*TASK PROMPT*: Aim for an exact copy of the listing, without any images.

*INFORMATION PROVIDED*:

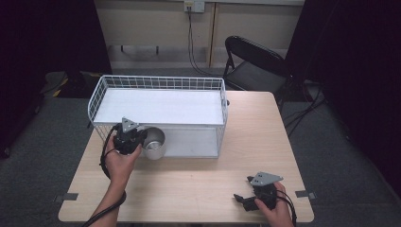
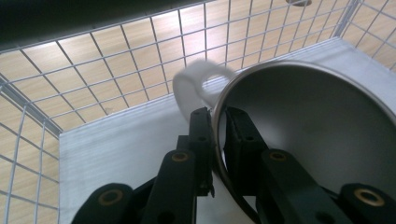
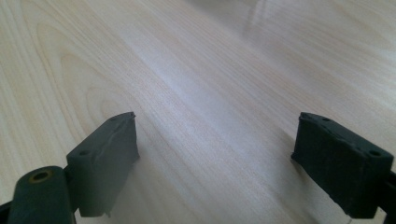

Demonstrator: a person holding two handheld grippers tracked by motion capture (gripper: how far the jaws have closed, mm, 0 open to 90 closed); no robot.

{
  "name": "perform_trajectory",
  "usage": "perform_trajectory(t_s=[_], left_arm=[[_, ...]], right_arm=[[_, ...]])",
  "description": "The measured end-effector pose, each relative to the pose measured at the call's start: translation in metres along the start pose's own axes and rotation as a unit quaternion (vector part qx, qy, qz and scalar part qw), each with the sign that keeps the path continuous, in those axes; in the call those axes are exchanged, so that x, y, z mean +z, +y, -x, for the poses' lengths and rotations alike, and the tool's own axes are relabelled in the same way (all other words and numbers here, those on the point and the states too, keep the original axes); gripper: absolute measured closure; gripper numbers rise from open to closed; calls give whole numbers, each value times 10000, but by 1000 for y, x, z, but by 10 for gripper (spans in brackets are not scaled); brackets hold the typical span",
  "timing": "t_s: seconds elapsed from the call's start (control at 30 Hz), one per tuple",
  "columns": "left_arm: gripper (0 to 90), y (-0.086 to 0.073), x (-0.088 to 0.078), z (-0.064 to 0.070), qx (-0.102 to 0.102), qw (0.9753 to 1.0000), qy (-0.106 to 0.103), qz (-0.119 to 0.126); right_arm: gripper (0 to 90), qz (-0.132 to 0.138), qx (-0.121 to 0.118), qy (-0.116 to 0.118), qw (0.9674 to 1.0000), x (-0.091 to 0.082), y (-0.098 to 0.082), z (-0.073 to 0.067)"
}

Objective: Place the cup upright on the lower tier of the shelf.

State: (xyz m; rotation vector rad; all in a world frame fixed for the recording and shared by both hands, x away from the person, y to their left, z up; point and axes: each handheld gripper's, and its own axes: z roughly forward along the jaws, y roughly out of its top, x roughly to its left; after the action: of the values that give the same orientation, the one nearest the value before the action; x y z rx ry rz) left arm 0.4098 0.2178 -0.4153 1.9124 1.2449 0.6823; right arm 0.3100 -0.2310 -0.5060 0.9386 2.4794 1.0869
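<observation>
Dark curtains flanked a wooden table (image 1: 198, 175) carrying a wire basket (image 1: 158, 82) along its far edge. At the basket's open front-left corner, the left gripper (image 1: 137, 140) pinched a steel mug (image 1: 154, 143) by its rim. Near the table's front-right corner, the right gripper (image 1: 242, 198) rested with jaws wide apart, holding nothing.

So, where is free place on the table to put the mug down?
The bare strip of table between the wire rack and the near edge, from the left gripper across to the right gripper, is free, and so is the part right of the rack. It is crowded at the rack's lower left, where the left gripper clamps the mug by its rim.
</observation>
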Motion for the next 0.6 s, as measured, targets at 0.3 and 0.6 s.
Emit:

*RESULT*:
Demonstrator: a person holding two handheld grippers tracked by motion capture (gripper: how far the jaws have closed, mm, 0 open to 90 closed); no robot.

{
  "name": "perform_trajectory",
  "usage": "perform_trajectory(t_s=[_], left_arm=[[_, ...]], right_arm=[[_, ...]])",
  "description": "The measured end-effector pose, each relative to the pose measured at the call's start: translation in metres along the start pose's own axes and rotation as a unit quaternion (vector part qx, qy, qz and scalar part qw), each with the sign that keeps the path continuous, in those axes; in the call those axes are exchanged, so that x, y, z mean +z, +y, -x, for the poses' lengths and rotations alike, and the tool's own axes are relabelled in the same way (all other words and numbers here, those on the point and the states too, keep the original axes); gripper: absolute measured closure; gripper numbers rise from open to closed; calls give whole numbers, each value times 10000, but by 1000 for y, x, z, but by 10 for gripper (spans in brackets are not scaled); brackets hold the typical span",
  "timing": "t_s: seconds elapsed from the call's start (control at 30 Hz), one per tuple",
  "columns": "left_arm: gripper (0 to 90), y (-0.086 to 0.073), x (-0.088 to 0.078), z (-0.064 to 0.070), qx (-0.102 to 0.102), qw (0.9753 to 1.0000), qy (-0.106 to 0.103), qz (-0.119 to 0.126); right_arm: gripper (0 to 90), qz (-0.132 to 0.138), qx (-0.121 to 0.118), qy (-0.116 to 0.118), qw (0.9674 to 1.0000), x (-0.091 to 0.082), y (-0.098 to 0.082), z (-0.073 to 0.067)"
}

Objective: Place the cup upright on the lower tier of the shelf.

State: (xyz m; rotation vector rad; all in a world frame fixed for the recording and shared by both hands, x away from the person, y to their left, z up; point and axes: each handheld gripper's, and its own axes: z roughly forward along the jaws, y roughly out of its top, x roughly to its left; after the action: of the values that give the same orientation, the one nearest the value before the action; x y z rx ry rz) left arm 0.4098 0.2178 -0.4153 1.9124 1.2449 0.6823; right arm 0.3100 -0.2310 -0.5060 0.9386 2.4794 1.0869
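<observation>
Dark curtains flanked a wooden table (image 1: 198, 175) carrying a wire basket (image 1: 158, 82) along its far edge. At the basket's open front-left corner, the left gripper (image 1: 137, 140) pinched a steel mug (image 1: 154, 143) by its rim. Near the table's front-right corner, the right gripper (image 1: 242, 198) rested with jaws wide apart, holding nothing.

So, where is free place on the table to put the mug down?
The bare strip of table between the wire rack and the near edge, from the left gripper across to the right gripper, is free, and so is the part right of the rack. It is crowded at the rack's lower left, where the left gripper clamps the mug by its rim.
</observation>
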Motion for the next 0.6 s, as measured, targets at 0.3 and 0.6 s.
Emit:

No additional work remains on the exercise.